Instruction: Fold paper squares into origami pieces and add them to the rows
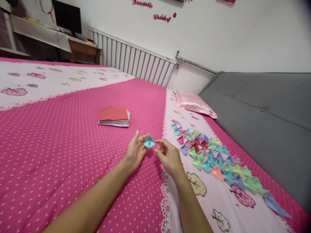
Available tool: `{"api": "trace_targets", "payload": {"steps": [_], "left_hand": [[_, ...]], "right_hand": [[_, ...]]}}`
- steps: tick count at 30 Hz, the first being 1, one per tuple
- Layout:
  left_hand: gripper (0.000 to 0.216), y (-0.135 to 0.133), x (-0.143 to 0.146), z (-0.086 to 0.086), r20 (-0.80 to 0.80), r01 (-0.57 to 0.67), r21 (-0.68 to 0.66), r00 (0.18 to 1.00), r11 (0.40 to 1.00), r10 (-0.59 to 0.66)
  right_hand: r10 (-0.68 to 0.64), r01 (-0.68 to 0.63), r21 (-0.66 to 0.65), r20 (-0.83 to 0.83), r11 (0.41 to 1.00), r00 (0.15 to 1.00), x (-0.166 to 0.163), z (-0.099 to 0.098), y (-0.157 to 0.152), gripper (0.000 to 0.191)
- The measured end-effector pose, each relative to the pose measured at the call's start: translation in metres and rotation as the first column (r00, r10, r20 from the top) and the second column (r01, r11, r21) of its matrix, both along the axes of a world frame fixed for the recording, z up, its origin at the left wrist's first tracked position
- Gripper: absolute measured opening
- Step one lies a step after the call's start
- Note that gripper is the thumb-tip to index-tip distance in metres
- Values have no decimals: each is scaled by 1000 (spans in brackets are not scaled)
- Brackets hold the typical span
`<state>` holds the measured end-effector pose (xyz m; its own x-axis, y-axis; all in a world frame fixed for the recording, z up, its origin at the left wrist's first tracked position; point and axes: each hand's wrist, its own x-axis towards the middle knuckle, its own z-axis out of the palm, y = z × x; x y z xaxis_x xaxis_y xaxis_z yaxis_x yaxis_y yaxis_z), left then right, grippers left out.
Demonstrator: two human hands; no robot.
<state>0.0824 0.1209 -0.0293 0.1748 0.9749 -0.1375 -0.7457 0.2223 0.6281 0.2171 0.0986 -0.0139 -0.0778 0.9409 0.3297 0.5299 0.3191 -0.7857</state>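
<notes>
Teal folded paper [149,142] held just above the pink bedspread [73,136], left hand [136,151] fingertips pinching its left corner; right hand [169,157] just to its right, fingers loosely apart, contact unclear.

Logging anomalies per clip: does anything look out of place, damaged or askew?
Nothing much. The left hand holds a teal folded paper, right hand beside it; the paper stack is tidy. Only the bluish piece ending the folded row lies flatter, longer.
</notes>
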Motion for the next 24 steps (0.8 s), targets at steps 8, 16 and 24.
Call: {"api": "trace_targets", "payload": {"steps": [8, 16, 24], "left_hand": [[45, -3, 3, 1, -47, 16, 50, 999, 999, -13], [53, 3, 3, -6, -220, -83, 68, 971, 994, 96], [52, -8, -19, -20, -683, -195, 506, 505, 840, 529]], "right_hand": [[-20, 23, -60, 56, 998, 998, -8, -6, -1, 16], [-57, 43, 85, 166, 995, 985, -5, -8, 0, 14], [-298, 225, 249, 313, 942, 901, -3, -23, 1, 17]]}}
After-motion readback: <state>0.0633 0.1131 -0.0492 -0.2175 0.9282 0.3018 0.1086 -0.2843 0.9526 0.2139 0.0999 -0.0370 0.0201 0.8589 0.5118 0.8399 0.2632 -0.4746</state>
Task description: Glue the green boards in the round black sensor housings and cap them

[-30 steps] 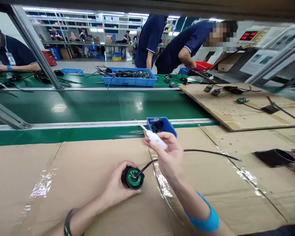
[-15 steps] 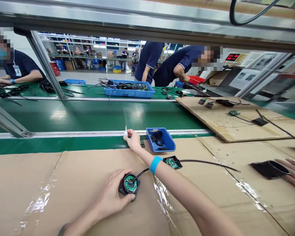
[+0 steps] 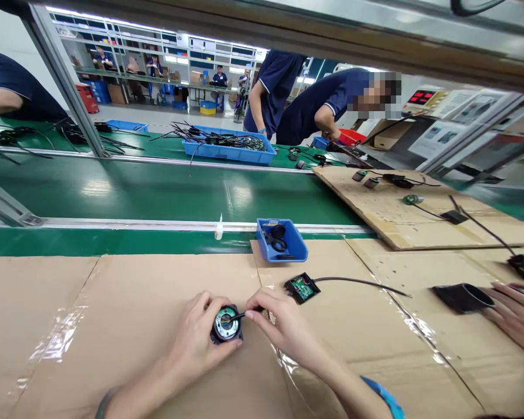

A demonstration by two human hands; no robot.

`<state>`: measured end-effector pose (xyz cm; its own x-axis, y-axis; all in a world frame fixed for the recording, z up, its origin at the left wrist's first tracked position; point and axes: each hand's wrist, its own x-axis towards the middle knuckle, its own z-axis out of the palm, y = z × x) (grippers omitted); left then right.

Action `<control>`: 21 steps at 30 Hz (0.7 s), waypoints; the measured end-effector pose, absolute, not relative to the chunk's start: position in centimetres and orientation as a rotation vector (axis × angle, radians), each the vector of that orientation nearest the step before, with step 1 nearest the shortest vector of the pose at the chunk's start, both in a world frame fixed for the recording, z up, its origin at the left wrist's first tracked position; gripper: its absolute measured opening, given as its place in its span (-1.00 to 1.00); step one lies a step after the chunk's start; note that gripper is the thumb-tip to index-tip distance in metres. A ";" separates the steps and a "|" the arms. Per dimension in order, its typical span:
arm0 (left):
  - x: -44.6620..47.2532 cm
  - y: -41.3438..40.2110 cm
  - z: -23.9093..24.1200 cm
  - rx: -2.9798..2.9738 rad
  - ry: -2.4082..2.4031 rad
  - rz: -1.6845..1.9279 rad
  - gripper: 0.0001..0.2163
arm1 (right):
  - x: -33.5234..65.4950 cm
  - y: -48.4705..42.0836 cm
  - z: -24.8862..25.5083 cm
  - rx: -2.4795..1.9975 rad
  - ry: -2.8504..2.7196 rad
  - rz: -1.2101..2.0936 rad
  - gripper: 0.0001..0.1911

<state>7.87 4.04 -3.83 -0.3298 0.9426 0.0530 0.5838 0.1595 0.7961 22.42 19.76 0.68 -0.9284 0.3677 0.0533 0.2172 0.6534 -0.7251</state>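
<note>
- Black plastic, by the look of it, makes up the round housing (image 3: 226, 324). It sits on the cardboard-covered desk (image 3: 113, 326) near the front edge, with a green circuit board showing in its open top face.
- My left hand (image 3: 192, 343) has its fingers curled round the housing's left and near side, gripping the wall and pinning it to the desk.
- My right hand (image 3: 288, 329) is closed in a pinch, with thumb and forefinger holding the black cable (image 3: 239, 316) just where it leaves the board.
- That cable runs right to 1 small square module (image 3: 303, 287), which lies face-up with its own green board, then trails on across the desk.
- I judge the housing to be light, rigid and smooth-walled, so it could twist or slide under a loose grip. The outer wall is the place to hold it, not the board face.
- The board and the wire joints on it look fragile to me. The cable is thin and limp, and a tug would load those joints, so I would hold it close to the housing and keep some slack.
- Beyond my hands, 1 blue bin (image 3: 288, 247) holds black parts, and 1 small white bottle (image 3: 219, 228) stands upright at the edge of the green conveyor belt (image 3: 157, 192).
- At the far right, a co-worker's hand (image 3: 515, 311) rests by a black sleeve (image 3: 463, 297), well apart from mine.
</note>
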 end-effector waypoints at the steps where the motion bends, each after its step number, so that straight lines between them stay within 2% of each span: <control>1: 8.0 4.0 -3.9 1.447 2.011 1.010 -0.61 | 22.7 19.5 0.3 -0.478 -2.650 1.110 -0.87; 7: 8.0 4.7 -2.8 1.447 2.064 0.806 -0.58 | 22.7 19.1 -1.2 -0.498 -2.542 1.124 -0.88; 14: 5.5 7.3 2.7 1.544 1.977 0.028 -0.44 | 22.8 19.0 -1.6 -0.503 -2.478 1.191 -0.93; 15: 4.9 8.4 3.5 1.612 1.908 0.006 -0.46 | 22.8 19.1 -1.7 -0.503 -2.475 1.198 -0.94; 18: 3.4 13.8 5.6 1.975 1.791 0.136 -0.78 | 23.0 19.1 -1.9 -0.497 -2.465 1.201 -0.92; 21: 3.5 21.1 6.3 2.105 2.061 0.206 -0.72 | 23.2 19.1 -2.0 -0.460 -2.419 1.208 -0.89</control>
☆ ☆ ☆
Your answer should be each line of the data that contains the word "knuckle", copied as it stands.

OUTPUT FOR THIS TASK.
`<state>` holds the measured end-effector pose (xyz m; its own x-axis, y-axis; all in a world frame fixed for the recording, z up, its origin at the left wrist's first tracked position; point and axes: each hand's wrist, its own x-axis towards the middle knuckle, its own z-axis out of the palm, y = z × x; x y z xaxis_x xaxis_y xaxis_z yaxis_x yaxis_y yaxis_z), left then right, grippers left out.
`<state>`: measured end-effector pose (xyz cm; its own x-axis, y-axis; all in a world frame fixed for the recording, z up, its origin at the left wrist's first tracked position; point and axes: each hand's wrist, its own x-axis towards the middle knuckle, its own z-axis out of the palm, y = z × x) (grippers omitted); left then right.

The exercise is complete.